A sequential clustering method.

前記閾値は、前記所定個数のクラスタの各々毎に定められ、
前記セントロイド移動量は、前記所定個数のクラスタの各々毎に算出され、
前記算出部は、受信した前記新たな特徴データが属するクラスタのセントロイドの移動量を算出し、前記新たな特徴データが属するクラスタの前記セントロイド移動量を算出し、
前記判定部は、前記算出されたセントロイド移動量が、前記新たな特徴データが属するクラスタに対して定められた前記閾値を超えているか否かを判定する
請求項４に記載の逐次クラスタリング方法。 The threshold is determined for each of the predetermined number of clusters,
The centroid movement amount is calculated for each of the predetermined number of clusters,
The calculation unit calculates a movement amount of a centroid of a cluster to which the received new feature data belongs, calculates a movement amount of the centroid of a cluster to which the new feature data belongs,
The sequential clustering method according to claim 4, wherein the determination unit determines whether the calculated centroid movement amount exceeds the threshold value determined for a cluster to which the new feature data belongs.

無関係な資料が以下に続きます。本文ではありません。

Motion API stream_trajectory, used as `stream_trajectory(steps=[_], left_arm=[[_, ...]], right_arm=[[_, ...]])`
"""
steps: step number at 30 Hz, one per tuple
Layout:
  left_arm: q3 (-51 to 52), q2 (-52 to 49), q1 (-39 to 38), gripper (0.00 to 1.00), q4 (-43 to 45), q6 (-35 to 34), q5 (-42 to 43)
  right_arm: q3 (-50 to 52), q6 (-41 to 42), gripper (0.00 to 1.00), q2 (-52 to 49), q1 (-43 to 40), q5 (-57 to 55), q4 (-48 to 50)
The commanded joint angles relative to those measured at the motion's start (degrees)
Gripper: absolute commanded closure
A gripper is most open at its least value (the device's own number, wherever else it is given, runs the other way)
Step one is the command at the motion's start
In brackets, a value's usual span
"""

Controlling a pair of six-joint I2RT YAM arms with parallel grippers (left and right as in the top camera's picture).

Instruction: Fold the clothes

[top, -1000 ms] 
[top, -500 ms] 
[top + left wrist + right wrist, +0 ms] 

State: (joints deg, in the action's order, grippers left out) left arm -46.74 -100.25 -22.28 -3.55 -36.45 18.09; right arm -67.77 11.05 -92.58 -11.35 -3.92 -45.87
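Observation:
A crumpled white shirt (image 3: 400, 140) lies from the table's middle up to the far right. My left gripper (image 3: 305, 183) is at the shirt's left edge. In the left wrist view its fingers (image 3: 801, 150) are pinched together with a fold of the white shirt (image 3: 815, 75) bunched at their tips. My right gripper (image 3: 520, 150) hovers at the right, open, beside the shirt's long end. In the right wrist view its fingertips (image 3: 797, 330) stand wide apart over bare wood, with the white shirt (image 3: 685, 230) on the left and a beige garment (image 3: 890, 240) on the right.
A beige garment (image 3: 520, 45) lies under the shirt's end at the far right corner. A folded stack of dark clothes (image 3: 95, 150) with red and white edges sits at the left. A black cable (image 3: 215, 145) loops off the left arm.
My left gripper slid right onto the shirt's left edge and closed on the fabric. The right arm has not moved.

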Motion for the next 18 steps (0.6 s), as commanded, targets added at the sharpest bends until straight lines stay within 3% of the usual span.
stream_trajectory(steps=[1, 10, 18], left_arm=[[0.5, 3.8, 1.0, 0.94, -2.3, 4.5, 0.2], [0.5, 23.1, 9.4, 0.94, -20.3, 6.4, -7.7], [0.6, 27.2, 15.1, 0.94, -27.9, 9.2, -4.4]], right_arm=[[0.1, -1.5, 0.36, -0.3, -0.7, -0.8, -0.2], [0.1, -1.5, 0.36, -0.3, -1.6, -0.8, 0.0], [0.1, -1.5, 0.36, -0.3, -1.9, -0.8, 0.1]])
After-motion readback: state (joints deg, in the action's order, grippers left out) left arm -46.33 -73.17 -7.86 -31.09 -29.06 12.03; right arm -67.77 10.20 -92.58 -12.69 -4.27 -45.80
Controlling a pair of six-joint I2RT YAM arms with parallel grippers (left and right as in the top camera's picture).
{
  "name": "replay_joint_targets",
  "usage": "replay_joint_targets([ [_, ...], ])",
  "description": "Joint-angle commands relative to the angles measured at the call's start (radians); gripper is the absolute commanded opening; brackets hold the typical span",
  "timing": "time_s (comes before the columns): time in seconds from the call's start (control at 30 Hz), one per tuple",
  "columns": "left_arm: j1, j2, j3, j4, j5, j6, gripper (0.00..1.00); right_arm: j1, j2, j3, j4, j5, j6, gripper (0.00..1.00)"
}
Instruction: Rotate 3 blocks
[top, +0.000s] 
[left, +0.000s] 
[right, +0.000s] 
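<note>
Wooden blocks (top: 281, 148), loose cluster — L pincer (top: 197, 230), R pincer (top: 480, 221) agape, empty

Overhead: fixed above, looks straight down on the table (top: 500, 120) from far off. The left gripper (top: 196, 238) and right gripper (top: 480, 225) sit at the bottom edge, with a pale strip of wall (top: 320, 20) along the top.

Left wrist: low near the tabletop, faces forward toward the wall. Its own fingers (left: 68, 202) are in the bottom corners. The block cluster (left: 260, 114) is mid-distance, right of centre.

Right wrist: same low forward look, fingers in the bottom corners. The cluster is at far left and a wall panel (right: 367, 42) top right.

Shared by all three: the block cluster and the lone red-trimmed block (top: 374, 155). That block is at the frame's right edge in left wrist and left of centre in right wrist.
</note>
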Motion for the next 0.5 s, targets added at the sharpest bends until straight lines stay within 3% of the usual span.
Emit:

前記特徴データは、画像データに基づいて定められた特徴点の画素の輝度と、前記特徴点の画素の周囲に位置する複数の画素の各々の輝度との変化量の平均値である請求項４又は５記載の逐次クラスタリング方法。 5. The feature data is an average value of a change amount between a brightness of a pixel at a feature point determined based on image data and a brightness of each of a plurality of pixels located around the pixel at the feature point. Or the sequential clustering method of 5.

コンピュータを、請求項１〜請求項３の何れか１項記載の逐次クラスタリング装置の各部として機能させるためのプログラム。 The program for functioning a computer as each part of the sequential clustering apparatus in any one of Claims 1-3.